In a famous study, spouses were asked, “How large was your personal contribution to keeping the place tidy, in percentages?” They also answered similar questions about “taking out the garbage,” “initiating social engagements,” etc. Would the self-estimated contributions add up to 100%, or more, or less? As expected, the self-assessed contributions added up to more than 100%.

-Daniel Kahneman, Thinking, Fast and Slow

On the other hand, the book doesn't give a citation, and searching for the exact text of the question turns up only that passage. Not sure what to make of that.
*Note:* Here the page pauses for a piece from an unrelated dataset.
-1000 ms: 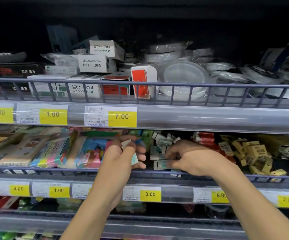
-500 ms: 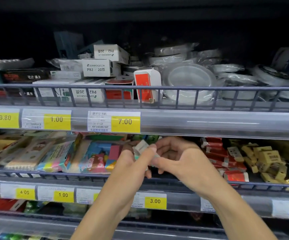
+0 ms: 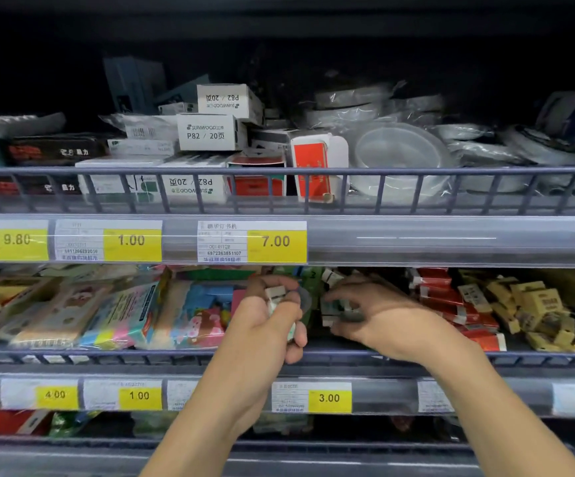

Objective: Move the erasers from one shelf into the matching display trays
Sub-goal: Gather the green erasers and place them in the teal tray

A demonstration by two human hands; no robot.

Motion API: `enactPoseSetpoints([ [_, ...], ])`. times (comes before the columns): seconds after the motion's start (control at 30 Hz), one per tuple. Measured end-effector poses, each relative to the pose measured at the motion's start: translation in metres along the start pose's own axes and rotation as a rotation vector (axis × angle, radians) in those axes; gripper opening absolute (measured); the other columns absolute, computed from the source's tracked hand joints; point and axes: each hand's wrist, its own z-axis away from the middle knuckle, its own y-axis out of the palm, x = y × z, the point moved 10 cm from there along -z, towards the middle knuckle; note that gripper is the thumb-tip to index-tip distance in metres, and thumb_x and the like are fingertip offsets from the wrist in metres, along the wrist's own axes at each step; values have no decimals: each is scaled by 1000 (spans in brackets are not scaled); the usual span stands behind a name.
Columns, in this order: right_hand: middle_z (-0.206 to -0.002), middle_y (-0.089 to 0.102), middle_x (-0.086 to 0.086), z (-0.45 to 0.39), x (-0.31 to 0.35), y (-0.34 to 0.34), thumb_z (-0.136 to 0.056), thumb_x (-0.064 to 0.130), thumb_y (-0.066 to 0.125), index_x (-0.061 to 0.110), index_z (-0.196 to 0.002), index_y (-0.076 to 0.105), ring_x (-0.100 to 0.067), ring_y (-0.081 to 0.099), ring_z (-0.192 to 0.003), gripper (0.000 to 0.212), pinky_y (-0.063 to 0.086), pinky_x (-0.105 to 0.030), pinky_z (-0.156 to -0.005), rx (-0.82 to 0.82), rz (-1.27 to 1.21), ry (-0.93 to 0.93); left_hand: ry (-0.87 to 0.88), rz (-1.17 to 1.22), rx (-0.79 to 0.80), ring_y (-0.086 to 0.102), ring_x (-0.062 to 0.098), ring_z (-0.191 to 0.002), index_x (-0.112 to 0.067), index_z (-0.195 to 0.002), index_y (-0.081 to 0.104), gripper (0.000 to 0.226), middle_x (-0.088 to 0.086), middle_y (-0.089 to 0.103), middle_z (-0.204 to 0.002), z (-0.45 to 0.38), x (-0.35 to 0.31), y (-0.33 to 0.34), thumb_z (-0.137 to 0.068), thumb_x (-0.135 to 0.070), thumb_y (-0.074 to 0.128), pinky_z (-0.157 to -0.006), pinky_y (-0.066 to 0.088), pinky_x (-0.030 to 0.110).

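reaching into the middle shelf [image 3: 279,354], both hands worked at the loose pile of small erasers [image 3: 330,306] behind the wire rail. left hand [image 3: 265,318] had fingers and thumb curled round a small stack of white-sleeved erasers [image 3: 275,293], held upright in the fist just in front of the pile. right hand [image 3: 379,315] hovered over the pile, fingers bent and spread claw-like; it looked to be closing on one eraser but motion blur hid whether anything was pinched, so cannot tell.

risks, as judged: the left fist was already full, so adding another could squeeze one out and drop it past the rail onto the lower shelf. right hand's reach sat close to the red-sleeved erasers [image 3: 451,304]; grabbing blind could pull a wrong kind into the stack and end in the wrong tray. the wrist rested near the rail, so a snag on withdrawal could scatter the pile. no display tray was clearly identifiable, so the target was uncertain.

counts: two hands. erasers in left hand: at least two visible edges, exact number hidden. white/green loose erasers: several, too blurred to count. red-sleeved erasers: roughly seven or more, stacked. yellow-sleeved erasers [image 3: 537,304]: about ten or more, jumbled at far right. colourful flat packs [image 3: 124,315]: around five to six on the left. yellow price tags: three on the upper strip [image 3: 275,241], at least four on the lower.
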Motion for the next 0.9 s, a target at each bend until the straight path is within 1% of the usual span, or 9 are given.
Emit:
enactPoseSetpoints([
  [0.17,-152,41,6,-14,1,10,-91,41,66,40,-145,44,-18,39,-137,59,36,-34,-113,65,63,-3,-75,31,-1,48,11,-57,-10,-84,52,18,-3,52,-62,-3,9,-2,-102,-12,53,-49,37,24],
  [0.27,-145,41,5,-17,0,5,-85,43,73,37,-141,47,-18,39,-134,62,37,-31,-109,42,42,9,-94,65,5,47,17,-66,-12,-90,53,24,-7,57,-60,-4,10,-2,-89,-32,66,-60,39,31],
  [0.37,-139,50,12,-6,6,-9,-77,42,80,43,-140,44,-10,51,-124,73,44,-28,-104,-52,-149,-23,-132,81,9,51,16,-66,-11,-102,52,48,-12,60,-58,-2,13,-2,-74,-46,71,-75,42,38],
  [0.43,-124,59,28,13,23,-25,-74,45,80,57,-128,46,5,56,-112,65,46,-15,-92,-171,-316,-141,-142,55,0,53,15,-64,-11,-101,53,57,-9,60,-62,-1,14,-4,-69,-52,76,-80,44,40],
  [0.5,-115,60,33,36,42,-37,-74,48,78,63,-120,47,8,58,-105,57,46,-8,-82,-259,-432,-258,-140,24,2,52,13,-61,-12,-95,53,59,-5,60,-66,1,15,-4,-66,-57,78,-75,46,36],
  [0.53,-115,62,30,44,50,-39,-73,48,79,60,-123,50,3,61,-103,59,49,-14,-82,-275,-484,-302,-143,6,6,53,10,-59,-13,-96,51,60,-5,60,-67,2,16,-3,-68,-58,79,-70,47,31],
  [0.6,-117,63,24,55,64,-38,-73,46,83,50,-128,54,-4,62,-101,62,53,-26,-85,-281,-539,-360,-130,-50,12,56,1,-55,-16,-97,51,53,-8,60,-74,4,15,0,-79,-57,78,-57,48,20],
  [0.67,-124,58,26,60,76,-36,-74,40,83,42,-128,56,-2,59,-114,61,49,-23,-92,-295,-539,-427,-86,-91,29,58,-7,-56,-17,-98,55,37,-16,62,-71,5,13,4,-88,-48,72,-52,48,15],
  [0.9,-129,54,27,64,78,-34,-81,39,80,47,-132,52,-1,53,-121,59,38,-9,-97,-271,-427,-480,-44,-39,104,62,15,-72,-9,-106,61,18,4,66,-77,3,11,11,-101,-25,65,-73,54,42],
])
Comment author: Unnamed 06 August 2013 03:33:41AM 16 points [-]

Ross & Sicoly (1979). Egocentric Biases in Availability and Attribution.

In the study, the spouses actually estimated their contributions by making a slash mark on a line segment which had endpoints labelled "primarily wife" and "primarily husband". The experimenters set it up this way, rather than asking for numerical percentages, for ethical reasons. In pilot testing using percentages, they "found that subjects were able to remember the percentages they recorded and that postquestionnaire comparisons of percentages provided a strong source of conflict between the spouses." (p. 325)

Comment author: AndHisHorse 04 August 2013 11:14:25PM 3 points [-]

If there is no easy, unambiguous generally accepted metric, that would seem to imply that everyone is a poor judge of distance - making the quote trivially true.